Assignment: Copy out every line of the data where the word "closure" is found.

(Beginning of Provided information)

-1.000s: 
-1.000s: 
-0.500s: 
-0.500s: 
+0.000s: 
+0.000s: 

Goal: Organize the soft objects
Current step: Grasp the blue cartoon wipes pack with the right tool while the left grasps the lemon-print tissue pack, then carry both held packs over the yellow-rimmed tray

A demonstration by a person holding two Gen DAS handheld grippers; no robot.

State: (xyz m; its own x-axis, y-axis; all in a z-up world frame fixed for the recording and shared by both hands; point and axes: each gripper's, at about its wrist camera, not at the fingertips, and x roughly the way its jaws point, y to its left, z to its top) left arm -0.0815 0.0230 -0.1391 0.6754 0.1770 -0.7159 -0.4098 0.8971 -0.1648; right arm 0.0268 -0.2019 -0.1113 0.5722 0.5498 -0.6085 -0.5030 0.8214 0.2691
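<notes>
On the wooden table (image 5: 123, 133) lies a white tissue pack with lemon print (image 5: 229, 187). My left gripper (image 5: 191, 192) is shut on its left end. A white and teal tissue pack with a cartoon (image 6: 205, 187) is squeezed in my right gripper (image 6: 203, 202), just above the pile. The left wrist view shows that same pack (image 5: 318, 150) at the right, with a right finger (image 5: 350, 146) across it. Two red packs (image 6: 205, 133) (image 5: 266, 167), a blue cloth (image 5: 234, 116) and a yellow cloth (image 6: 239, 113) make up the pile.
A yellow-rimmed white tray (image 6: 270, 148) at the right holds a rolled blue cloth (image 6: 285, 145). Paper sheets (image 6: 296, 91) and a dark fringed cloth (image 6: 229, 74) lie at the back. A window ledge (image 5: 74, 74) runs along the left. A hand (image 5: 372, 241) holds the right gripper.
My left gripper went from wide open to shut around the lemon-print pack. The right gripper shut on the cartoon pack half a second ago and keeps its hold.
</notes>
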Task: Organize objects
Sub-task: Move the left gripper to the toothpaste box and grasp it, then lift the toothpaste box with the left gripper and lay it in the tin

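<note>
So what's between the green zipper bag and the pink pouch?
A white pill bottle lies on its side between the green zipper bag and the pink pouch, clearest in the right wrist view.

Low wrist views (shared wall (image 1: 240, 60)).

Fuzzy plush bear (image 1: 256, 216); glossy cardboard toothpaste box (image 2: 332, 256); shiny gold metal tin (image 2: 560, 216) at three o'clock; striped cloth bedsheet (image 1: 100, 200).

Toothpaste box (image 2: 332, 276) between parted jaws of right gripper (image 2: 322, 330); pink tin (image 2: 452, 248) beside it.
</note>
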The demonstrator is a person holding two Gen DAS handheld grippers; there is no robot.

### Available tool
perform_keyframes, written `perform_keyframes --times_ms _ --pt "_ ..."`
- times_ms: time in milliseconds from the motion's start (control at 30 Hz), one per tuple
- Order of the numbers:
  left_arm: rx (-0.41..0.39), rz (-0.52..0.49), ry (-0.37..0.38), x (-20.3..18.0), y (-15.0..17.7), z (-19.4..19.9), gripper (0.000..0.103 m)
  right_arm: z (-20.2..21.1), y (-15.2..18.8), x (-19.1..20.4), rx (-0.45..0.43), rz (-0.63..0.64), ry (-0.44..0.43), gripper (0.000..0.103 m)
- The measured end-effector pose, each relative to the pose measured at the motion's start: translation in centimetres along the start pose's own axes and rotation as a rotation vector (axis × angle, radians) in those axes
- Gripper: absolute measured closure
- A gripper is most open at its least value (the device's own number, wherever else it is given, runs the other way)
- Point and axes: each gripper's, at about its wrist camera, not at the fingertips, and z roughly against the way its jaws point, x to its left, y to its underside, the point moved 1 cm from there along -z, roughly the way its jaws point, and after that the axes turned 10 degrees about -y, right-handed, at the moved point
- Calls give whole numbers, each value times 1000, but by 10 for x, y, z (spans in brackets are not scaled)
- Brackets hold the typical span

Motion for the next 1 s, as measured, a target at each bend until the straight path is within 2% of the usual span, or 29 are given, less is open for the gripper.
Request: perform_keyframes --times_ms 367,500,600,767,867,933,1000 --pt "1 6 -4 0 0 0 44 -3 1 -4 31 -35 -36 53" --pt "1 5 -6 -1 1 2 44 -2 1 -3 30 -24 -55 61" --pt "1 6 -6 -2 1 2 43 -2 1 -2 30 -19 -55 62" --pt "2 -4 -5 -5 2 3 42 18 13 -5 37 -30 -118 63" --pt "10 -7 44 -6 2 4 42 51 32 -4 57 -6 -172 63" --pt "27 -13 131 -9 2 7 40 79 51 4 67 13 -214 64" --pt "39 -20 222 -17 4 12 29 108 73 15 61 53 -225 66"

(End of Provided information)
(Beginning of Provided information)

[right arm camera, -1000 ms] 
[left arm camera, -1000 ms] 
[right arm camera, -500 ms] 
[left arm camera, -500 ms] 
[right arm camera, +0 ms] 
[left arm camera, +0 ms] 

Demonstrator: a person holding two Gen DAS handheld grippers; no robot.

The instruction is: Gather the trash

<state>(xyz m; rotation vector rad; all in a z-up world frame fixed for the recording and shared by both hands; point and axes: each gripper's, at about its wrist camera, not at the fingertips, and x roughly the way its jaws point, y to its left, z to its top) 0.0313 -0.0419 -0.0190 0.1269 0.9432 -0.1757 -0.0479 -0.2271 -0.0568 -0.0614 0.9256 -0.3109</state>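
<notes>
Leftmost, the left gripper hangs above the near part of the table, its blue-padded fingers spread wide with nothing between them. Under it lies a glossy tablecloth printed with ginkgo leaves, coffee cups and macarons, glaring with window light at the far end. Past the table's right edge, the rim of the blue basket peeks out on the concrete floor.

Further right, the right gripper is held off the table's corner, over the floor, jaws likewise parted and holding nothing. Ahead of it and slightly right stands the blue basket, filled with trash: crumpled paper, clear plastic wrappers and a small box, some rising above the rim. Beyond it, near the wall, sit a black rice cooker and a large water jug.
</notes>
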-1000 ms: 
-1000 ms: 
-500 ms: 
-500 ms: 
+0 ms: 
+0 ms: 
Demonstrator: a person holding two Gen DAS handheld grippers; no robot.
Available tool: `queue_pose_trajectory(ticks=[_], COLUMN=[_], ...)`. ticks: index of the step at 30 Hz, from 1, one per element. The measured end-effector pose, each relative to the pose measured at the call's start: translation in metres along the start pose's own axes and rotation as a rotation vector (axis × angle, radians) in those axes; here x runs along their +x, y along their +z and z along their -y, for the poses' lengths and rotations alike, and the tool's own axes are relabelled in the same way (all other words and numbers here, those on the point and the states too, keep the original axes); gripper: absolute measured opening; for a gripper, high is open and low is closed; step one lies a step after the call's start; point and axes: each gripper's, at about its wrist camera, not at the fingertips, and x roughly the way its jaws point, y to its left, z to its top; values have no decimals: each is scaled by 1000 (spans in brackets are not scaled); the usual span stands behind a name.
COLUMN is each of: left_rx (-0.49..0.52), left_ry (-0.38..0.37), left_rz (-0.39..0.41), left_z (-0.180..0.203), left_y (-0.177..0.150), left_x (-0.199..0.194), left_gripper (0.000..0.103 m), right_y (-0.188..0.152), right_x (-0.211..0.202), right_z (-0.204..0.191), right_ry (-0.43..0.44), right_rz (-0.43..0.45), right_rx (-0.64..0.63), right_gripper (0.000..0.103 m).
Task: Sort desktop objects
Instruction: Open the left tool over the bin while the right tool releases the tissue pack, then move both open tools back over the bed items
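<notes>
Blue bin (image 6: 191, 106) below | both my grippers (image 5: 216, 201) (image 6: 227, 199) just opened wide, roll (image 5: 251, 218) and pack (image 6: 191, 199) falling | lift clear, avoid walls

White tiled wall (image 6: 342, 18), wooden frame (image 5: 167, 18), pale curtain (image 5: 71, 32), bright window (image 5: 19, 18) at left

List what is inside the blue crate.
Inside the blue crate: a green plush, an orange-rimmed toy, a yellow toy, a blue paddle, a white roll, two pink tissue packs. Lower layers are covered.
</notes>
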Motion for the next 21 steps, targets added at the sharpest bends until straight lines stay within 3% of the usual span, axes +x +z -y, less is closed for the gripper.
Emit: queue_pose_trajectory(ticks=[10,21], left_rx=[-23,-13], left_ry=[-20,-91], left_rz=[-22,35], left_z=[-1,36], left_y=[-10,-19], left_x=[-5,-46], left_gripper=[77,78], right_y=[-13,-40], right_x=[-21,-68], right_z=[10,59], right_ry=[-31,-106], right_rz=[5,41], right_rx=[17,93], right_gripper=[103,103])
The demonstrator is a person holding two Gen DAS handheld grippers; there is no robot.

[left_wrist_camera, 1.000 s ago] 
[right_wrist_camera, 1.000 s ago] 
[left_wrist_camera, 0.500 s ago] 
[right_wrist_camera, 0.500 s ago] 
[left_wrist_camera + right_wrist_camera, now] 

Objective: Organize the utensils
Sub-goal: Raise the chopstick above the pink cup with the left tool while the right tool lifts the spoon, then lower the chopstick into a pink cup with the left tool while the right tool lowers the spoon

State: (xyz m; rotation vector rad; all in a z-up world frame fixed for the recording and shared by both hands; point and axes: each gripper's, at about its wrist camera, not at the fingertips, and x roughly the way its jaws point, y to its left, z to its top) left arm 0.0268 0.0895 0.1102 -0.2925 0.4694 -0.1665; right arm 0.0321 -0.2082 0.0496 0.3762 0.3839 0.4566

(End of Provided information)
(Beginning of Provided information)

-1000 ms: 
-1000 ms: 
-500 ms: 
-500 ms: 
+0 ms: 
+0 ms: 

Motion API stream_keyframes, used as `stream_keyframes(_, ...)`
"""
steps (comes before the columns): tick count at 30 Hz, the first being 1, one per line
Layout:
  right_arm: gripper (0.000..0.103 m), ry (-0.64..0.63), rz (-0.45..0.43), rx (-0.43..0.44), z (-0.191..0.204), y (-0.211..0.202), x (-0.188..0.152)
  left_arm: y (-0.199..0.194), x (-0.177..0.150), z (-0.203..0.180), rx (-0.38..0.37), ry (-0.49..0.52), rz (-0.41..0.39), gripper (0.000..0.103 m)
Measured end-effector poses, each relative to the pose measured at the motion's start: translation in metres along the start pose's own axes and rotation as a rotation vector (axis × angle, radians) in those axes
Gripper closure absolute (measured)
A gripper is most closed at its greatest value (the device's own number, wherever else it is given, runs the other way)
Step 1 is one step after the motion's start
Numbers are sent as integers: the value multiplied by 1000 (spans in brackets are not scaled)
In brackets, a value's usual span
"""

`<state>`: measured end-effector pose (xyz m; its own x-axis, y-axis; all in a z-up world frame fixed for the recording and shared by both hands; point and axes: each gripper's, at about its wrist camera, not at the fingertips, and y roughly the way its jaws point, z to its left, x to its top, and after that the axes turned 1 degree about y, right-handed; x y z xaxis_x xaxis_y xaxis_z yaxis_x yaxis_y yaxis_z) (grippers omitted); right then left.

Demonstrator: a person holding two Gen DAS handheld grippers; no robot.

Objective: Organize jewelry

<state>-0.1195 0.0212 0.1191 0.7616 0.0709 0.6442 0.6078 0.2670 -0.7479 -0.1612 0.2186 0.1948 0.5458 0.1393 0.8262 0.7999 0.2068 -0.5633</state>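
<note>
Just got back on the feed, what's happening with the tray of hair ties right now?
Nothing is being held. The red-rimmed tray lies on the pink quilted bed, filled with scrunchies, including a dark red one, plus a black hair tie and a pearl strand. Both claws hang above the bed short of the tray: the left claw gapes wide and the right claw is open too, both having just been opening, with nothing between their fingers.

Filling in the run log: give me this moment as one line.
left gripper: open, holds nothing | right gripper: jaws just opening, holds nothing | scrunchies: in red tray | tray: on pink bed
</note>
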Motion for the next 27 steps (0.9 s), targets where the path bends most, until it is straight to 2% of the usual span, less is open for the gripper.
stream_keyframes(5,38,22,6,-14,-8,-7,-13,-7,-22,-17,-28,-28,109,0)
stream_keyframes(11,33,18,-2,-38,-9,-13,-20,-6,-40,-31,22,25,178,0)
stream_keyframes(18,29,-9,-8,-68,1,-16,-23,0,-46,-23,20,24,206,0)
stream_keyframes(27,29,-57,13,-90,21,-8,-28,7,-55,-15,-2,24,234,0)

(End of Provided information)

Worked solution:
- Gripper: absolute measured closure
Gripper closure absolute (measured)

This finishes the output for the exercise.